### Task statement
Output every line below as it stands, dropping only the images.

### Data extract
....................

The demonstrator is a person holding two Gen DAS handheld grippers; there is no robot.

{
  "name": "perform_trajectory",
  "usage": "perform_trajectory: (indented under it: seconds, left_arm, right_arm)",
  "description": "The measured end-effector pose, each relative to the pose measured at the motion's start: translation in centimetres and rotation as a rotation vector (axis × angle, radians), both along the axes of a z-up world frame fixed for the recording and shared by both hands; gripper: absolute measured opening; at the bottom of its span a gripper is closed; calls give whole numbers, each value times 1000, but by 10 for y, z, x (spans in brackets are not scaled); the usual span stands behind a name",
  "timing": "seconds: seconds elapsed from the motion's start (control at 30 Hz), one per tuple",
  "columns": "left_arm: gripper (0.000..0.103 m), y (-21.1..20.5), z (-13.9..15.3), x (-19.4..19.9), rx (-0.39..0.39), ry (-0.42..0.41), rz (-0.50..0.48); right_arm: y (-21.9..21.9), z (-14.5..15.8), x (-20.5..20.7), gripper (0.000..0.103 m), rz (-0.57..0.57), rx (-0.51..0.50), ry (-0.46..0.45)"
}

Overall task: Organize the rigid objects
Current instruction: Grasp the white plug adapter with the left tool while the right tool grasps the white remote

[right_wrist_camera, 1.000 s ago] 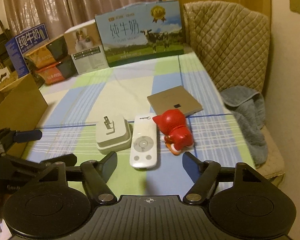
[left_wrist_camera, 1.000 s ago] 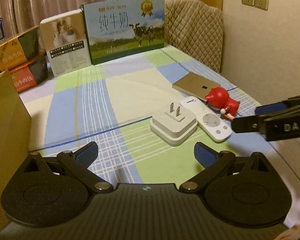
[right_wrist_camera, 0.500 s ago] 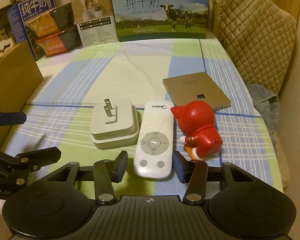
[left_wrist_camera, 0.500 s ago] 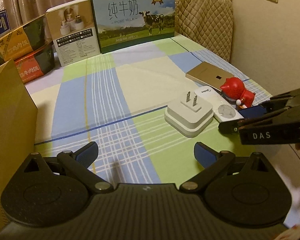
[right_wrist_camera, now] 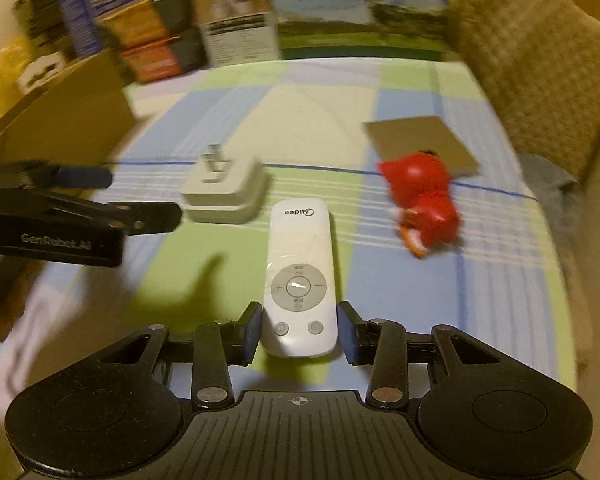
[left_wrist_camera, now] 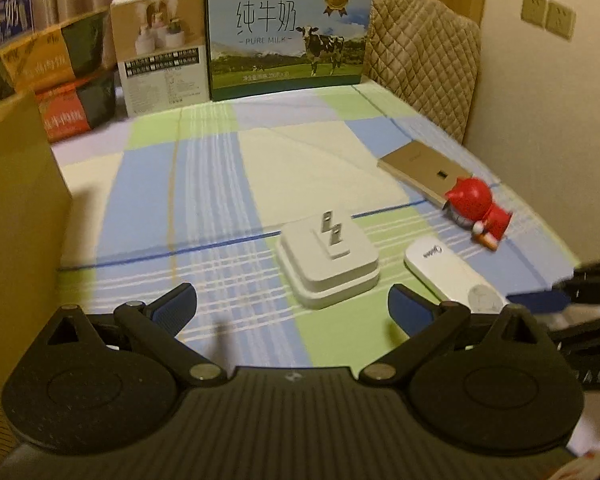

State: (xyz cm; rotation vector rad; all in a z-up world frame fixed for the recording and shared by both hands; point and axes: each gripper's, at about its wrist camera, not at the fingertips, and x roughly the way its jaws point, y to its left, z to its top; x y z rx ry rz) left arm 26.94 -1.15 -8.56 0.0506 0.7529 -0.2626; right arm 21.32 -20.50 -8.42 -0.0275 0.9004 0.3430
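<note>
The checked blue-and-green tablecloth (right_wrist_camera: 308, 128) carries a brown cardboard box (left_wrist_camera: 16, 208) at nine o'clock. A flat tan square box (right_wrist_camera: 416, 142) lies at one o'clock, touching a red cartoon figurine (right_wrist_camera: 424, 200). The white plug adapter (right_wrist_camera: 226, 194) sits at eleven o'clock. The right gripper (right_wrist_camera: 299, 334) pinches the white Midea remote control (right_wrist_camera: 300, 276) at its near end. The left gripper (left_wrist_camera: 292, 306) hangs spread wide.
</note>
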Motion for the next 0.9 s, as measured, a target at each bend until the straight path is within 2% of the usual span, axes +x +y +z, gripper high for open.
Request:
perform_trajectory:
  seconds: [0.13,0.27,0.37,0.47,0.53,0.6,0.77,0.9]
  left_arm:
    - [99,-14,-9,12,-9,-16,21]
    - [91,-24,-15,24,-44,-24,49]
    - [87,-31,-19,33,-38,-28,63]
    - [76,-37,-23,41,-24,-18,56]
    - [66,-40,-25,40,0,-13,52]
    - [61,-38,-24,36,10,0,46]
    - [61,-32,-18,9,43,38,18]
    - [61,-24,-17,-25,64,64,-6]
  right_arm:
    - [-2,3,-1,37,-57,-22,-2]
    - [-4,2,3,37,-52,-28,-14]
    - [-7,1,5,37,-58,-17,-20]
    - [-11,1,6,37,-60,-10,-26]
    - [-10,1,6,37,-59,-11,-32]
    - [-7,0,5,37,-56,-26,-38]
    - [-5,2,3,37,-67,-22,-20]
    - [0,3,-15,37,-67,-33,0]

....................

### Output
The demonstrator is a person holding two Gen DAS handheld grippers; there is no robot.

{
  "name": "perform_trajectory",
  "usage": "perform_trajectory: (indented under it: seconds, left_arm, right_arm)",
  "description": "The measured end-effector pose, each relative to the pose measured at the motion's start: translation in centimetres and rotation as a rotation vector (axis × angle, radians), both along the axes of a z-up world frame fixed for the recording and shared by both hands; gripper: absolute measured opening; at the bottom of its span a gripper is closed; calls give whole numbers, each value times 1000, but by 10 for y, z, x (spans in brackets are not scaled); the usual span stands behind a name",
  "timing": "seconds: seconds elapsed from the motion's start (control at 30 Hz), one per tuple",
  "columns": "left_arm: gripper (0.000..0.103 m), y (-21.1..20.5), z (-13.9..15.3), x (-19.4..19.9), rx (-0.39..0.39), ry (-0.42..0.41), rz (-0.50..0.48); right_arm: y (-21.9..21.9), z (-14.5..15.8), x (-20.5..20.7), gripper (0.000..0.103 m), rz (-0.57..0.57), rx (-0.51..0.50), ry (-0.46..0.45)"
}

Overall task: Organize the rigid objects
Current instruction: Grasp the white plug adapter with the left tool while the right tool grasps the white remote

[right_wrist_camera, 1.000 s ago] 
[left_wrist_camera, 1.000 s ago] 
[right_wrist_camera, 0.500 s ago] 
[left_wrist_camera, 0.500 s ago] 
[right_wrist_camera, now] 
[left_wrist_camera, now] 

State: (xyz cm; rotation vector rad; all in a z-up world frame fixed for the recording and shared by both hands; point and axes: each gripper's, at about its wrist camera, not at the fingertips, and x roughly the way its jaws point, y to its left, z to its top; x y z rx ry rz) left arm 26.94 -1.15 -8.56 0.0506 0.7529 -0.2626; right arm 21.32 -20.50 -8.42 -0.0275 0.9004 0.3430
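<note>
The checked blue-and-green tablecloth (right_wrist_camera: 308, 128) carries a brown cardboard box (left_wrist_camera: 16, 208) at nine o'clock. A flat tan square box (right_wrist_camera: 416, 142) lies at one o'clock, touching a red cartoon figurine (right_wrist_camera: 424, 200). The white plug adapter (right_wrist_camera: 226, 194) sits at eleven o'clock. The right gripper (right_wrist_camera: 299, 334) pinches the white Midea remote control (right_wrist_camera: 300, 276) at its near end. The left gripper (left_wrist_camera: 292, 306) hangs spread wide.
</note>
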Motion for the next 0.9 s, as measured, a target at each bend until the straight path is within 2% of the usual span, axes +x +y +z, gripper high for open.
Request:
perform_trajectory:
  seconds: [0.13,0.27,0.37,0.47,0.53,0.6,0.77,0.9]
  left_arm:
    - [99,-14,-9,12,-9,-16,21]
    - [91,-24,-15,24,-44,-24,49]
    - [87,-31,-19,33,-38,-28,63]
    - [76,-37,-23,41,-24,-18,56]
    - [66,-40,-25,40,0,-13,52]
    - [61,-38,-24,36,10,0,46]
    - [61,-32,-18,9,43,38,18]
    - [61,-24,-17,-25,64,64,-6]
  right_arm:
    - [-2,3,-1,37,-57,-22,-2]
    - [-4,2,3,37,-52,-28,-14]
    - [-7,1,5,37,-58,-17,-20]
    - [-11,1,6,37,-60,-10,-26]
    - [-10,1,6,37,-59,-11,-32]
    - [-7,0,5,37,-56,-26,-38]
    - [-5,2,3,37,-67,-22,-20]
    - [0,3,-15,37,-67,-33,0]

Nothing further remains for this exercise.